No início do século XX, as favelas se alastraram. Com a expansão industrial, também serviram de abrigos para grande número de migrantes e população pobre da cidade, que não contava com política habitacional capaz de absorver o crescimento da população de moradores no período. Os morros do Rio foram mais uma vez a resposta para a ausência de moradia e para a miséria.

Depois de projetos de Parques Proletariados, passada a era das remoções dos anos de 60 a 80, a construção da Zona Portuária, a Copa do Mundo e as Olimpíadas, as favelas continuaram se reconstruindo e se reorganizando (às vezes longe de seu lugar de origem, como foi o caso da Cidade de Deus). Na “viração”, os favelados construíram casas, montaram associações de moradores e, pouco a pouco, transformaram as favelas em algo bem distante do conceito do dicionário.

Hoje, enquanto olho para a bem-conservada Escolinha Tia Percilia – criada no início dos anos 90 por iniciativa de uma moradora do Leme e administrada pela Associação de Moradores da Babilônia até 2002, quando o colégio se tornou uma instituição independente   – tenho a certeza de que o elemento caracterizador das favelas nunca foi o método construtivo de suas casas, mas sim a infindável capacidade de luta e recomeço de seus moradores.

[1] As discussões relativas à ausência de correspondência exata do termo “favela” com o termo “slum area” já são levantadas há alguns anos.

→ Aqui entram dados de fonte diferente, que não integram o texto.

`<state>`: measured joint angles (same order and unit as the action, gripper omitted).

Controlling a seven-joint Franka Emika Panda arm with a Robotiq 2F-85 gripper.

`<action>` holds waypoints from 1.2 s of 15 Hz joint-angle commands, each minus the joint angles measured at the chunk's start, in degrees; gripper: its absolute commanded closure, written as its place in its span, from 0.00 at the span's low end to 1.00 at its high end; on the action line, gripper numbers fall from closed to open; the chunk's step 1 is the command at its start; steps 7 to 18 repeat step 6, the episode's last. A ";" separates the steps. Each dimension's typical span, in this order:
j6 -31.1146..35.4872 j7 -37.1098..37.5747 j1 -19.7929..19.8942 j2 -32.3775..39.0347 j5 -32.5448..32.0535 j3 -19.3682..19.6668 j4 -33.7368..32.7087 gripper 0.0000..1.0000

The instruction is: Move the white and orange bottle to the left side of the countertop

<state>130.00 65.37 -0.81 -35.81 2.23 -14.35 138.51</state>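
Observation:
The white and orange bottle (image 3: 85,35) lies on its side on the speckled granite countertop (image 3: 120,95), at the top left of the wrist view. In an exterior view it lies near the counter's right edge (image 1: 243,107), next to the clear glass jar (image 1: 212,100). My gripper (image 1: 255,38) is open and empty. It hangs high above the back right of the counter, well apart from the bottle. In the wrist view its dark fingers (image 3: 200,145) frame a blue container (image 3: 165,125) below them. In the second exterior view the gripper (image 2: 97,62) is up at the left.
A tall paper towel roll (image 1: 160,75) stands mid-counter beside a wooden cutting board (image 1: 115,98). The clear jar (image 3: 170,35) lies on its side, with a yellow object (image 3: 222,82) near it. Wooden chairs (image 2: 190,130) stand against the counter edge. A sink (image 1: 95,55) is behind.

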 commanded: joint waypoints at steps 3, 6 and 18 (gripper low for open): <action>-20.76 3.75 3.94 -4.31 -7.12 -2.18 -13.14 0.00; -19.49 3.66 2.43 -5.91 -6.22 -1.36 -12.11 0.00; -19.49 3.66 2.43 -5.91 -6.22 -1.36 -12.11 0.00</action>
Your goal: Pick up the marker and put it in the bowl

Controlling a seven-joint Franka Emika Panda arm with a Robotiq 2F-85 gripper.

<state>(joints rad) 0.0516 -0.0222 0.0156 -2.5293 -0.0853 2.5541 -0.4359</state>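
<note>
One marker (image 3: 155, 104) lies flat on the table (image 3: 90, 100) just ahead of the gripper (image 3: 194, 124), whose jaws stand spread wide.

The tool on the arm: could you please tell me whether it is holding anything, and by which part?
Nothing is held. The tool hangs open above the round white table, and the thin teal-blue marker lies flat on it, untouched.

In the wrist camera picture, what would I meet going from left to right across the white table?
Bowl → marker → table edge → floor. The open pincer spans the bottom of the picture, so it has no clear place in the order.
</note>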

Exemplificativamente: a definição oficial de favela, produzida pelo IBGE é mais específica e restritiva do que a definição da ONU de slum área.

[2] Aqui faço referência ao livro “A Escola com que sempre sonhei sem nunca imaginar que pudesse existir”, de Rubem Alves.

[3] CARVALHO, José Murilo de. Os Bestializados: o Rio de Janeiro e a República que não foi. São Paulo: Companhia das Letras, 1987, p. 41.

* Juliana Ludmer, colunista da Revista Prosa Verso e Arte. Formada em Direito pela PUC-Rio e mestranda em Sociologia e Direito pela UFF.